**Activity**
Omit the images. Copy each entry word for word.

[Records contained in a dataset]

<<<<

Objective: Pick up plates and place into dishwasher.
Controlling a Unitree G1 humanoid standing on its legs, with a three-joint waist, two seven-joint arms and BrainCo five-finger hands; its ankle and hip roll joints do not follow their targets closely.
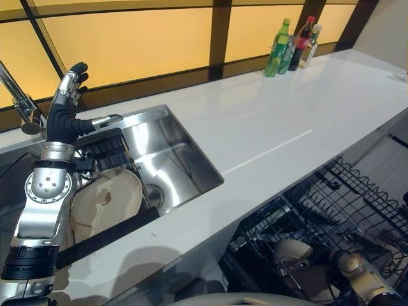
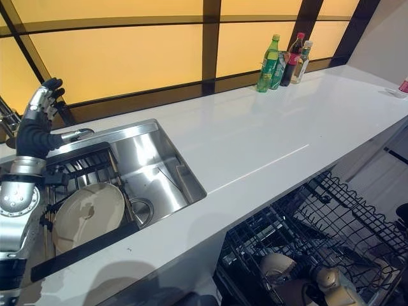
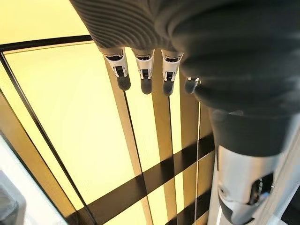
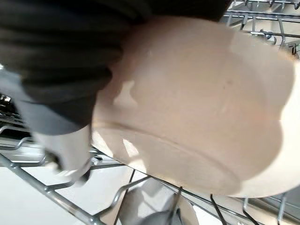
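Now | left robot hand raised above sink, fingers straight, empty | one plate leaning in sink | right robot hand against another plate in dishwasher rack, grip cannot be told

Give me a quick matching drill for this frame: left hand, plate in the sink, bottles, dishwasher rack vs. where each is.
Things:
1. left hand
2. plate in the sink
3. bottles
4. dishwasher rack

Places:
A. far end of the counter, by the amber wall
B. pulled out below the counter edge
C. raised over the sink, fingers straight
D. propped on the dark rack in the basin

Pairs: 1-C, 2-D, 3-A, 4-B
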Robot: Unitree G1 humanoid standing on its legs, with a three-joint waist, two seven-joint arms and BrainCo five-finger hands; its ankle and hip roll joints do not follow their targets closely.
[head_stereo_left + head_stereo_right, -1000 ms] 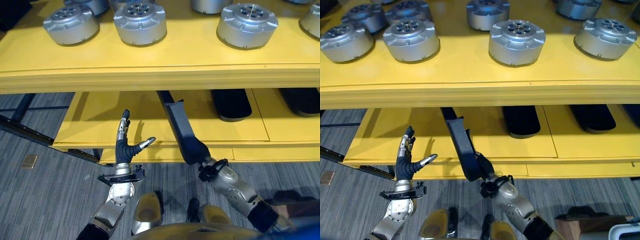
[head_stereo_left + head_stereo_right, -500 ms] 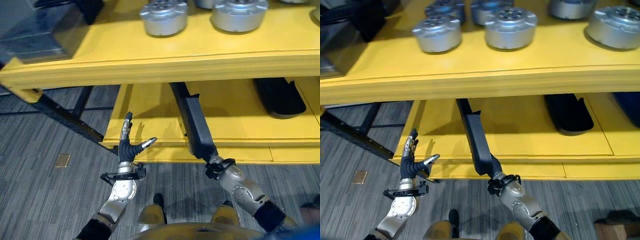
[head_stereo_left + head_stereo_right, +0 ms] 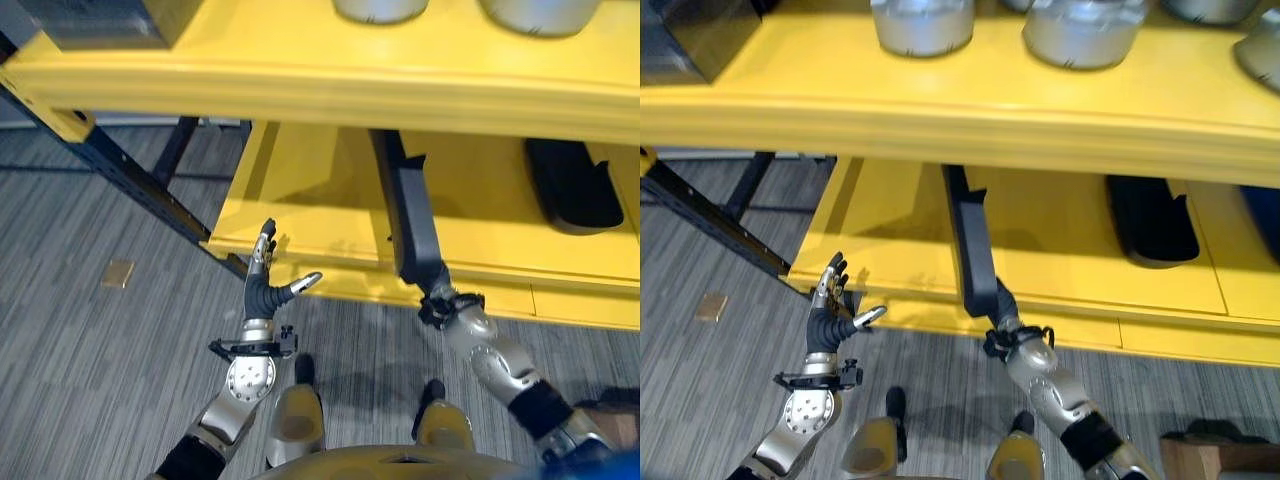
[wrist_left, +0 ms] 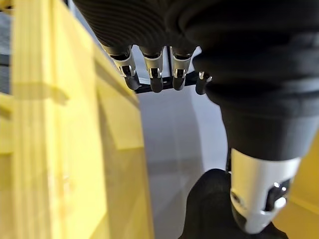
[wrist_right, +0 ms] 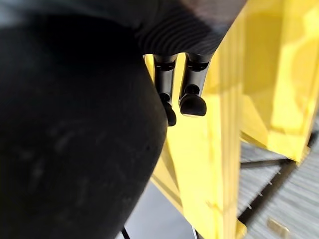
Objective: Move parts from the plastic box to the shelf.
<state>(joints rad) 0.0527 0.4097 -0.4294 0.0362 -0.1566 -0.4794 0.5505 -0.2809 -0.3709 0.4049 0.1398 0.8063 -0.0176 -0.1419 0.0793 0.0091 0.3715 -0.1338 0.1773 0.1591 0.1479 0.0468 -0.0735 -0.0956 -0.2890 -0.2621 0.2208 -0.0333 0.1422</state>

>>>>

**Reply to the exercise**
Objective: Pick up plates and place into dishwasher.
Controlling a Unitree G1 humanoid standing on its legs, with a three-joint waist, two seven-joint arms and BrainCo five-finger hands; its ankle and hip roll joints do not follow their targets closely.
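Now | left robot hand raised above sink, fingers straight, empty | one plate leaning in sink | right robot hand against another plate in dishwasher rack, grip cannot be told

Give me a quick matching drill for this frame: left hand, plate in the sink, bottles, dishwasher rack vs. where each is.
Things:
1. left hand
2. plate in the sink
3. bottles
4. dishwasher rack

Places:
A. far end of the counter, by the amber wall
B. pulled out below the counter edge
C. raised over the sink, fingers straight
D. propped on the dark rack in the basin

Pairs: 1-C, 2-D, 3-A, 4-B
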Robot: Unitree G1 humanoid standing on its legs, with a three-joint waist, two seven-joint arms and BrainCo five-finger hands; its ankle and hip roll joints do not follow their targets closely.
[head_stereo_left + head_stereo_right, -1000 ms] 
[head_stereo_left + head_stereo_right, -500 ms] 
[head_stereo_left + head_stereo_right, +0 ms] 
[wrist_left, +0 ms] 
[wrist_right, +0 ms] 
Objective: Move parts from the plastic box to the shelf.
<state>(joints rad) 0.0527 0.4097 -0.4294 0.0362 -0.1566 -0.4794 0.5505 -0.2809 -0.3709 0.4049 0.1398 0.8063 -0.0176 -0.1419 0.0793 0.0091 0.3715 -0.1338 0.1773 0.1591 0.1479 0.0468 -0.0735 -0.0956 -0.2890 -0.2621 0.2208 -0.0333 0.1422</state>

The exercise requires no further output.